The technical features of the above embodiments may be arbitrarily combined, and all possible combinations of the technical features in the above embodiments are not described for brevity of description, however, as long as there is no contradiction between the combinations of the technical features, they should be considered as the scope of the description.

The above examples illustrate only a few embodiments of the application, which are described in detail and are not to be construed as limiting the scope of the application. It should be noted that it will be apparent to those skilled in the art that several variations and modifications can be made without departing from the spirit of the application, which are all within the scope of the application. Accordingly, the scope of protection of the present application is to be determined by the appended claims.

Claims

1. A text similarity determination method, characterized by comprising:

s4, carrying out data barrel division on all the comparison spliced texts according to the text lengths of the comparison spliced texts, classifying all the comparison spliced texts, and classifying the comparison spliced texts with the text lengths close to each other under one barrel; according to the data barrel division results of all the comparison spliced texts, the simhash values and MD5 fingerprints of all the comparison spliced texts are stored in different barrels in redis;

2. The text similarity determination method according to claim 1, wherein step S1 further comprises:

3. The text similarity determination method according to claim 2, characterized in that said summarizing and word-cutting is performed, in particular by means of HanLP.

4. The text similarity determination method according to claim 1, wherein the key words include subjects, predicates, objects, and regional words.

5. The text similarity determination method according to claim 1, wherein step S2 further comprises:

6. The text similarity determination method according to claim 1, wherein the preset hamming distance threshold is 5.

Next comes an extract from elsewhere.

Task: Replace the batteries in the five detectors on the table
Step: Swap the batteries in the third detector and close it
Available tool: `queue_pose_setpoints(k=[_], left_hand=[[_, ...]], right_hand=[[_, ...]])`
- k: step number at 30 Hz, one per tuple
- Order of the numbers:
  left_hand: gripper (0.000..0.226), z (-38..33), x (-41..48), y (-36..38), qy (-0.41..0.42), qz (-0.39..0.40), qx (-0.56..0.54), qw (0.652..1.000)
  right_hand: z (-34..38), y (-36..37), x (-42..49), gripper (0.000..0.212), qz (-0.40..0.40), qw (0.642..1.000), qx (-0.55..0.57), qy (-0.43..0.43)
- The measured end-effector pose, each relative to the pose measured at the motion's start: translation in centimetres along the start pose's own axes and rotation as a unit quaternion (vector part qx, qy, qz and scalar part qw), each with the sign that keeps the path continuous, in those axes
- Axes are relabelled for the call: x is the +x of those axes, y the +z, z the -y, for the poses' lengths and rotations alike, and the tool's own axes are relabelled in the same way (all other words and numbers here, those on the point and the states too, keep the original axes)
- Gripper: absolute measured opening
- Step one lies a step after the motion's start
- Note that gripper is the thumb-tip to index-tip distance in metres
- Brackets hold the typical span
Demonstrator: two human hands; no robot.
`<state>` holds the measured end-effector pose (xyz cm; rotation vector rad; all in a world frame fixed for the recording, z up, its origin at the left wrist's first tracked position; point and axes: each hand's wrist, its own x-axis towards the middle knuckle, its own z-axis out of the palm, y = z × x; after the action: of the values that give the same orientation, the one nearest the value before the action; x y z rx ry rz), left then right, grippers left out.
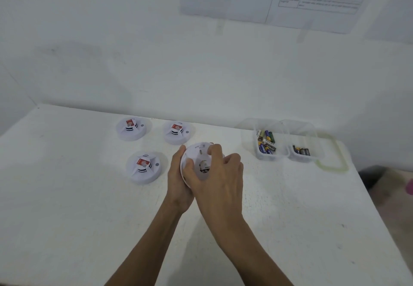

7. The text similarity determination method according to claim 1, wherein step S7 further comprises:

8. A text similarity determination apparatus, comprising:

the data barrel dividing module is used for dividing all the comparison spliced texts into barrels according to the text lengths of the comparison spliced texts, classifying all the comparison spliced texts, and classifying the comparison spliced texts with the text lengths close to each other under one barrel; according to the data barrel division results of all the comparison spliced texts, the simhash values and MD5 fingerprints of all the comparison spliced texts are stored in different barrels in redis;

9. A computer device comprising a memory and a processor, the memory storing a computer program, characterized in that the processor implements the steps of the method of any of claims 1 to 7 when the computer program is executed.

10. A computer readable storage medium, on which a computer program is stored, characterized in that the computer program, when being executed by a processor, implements the steps of the method of any of claims 1 to 7.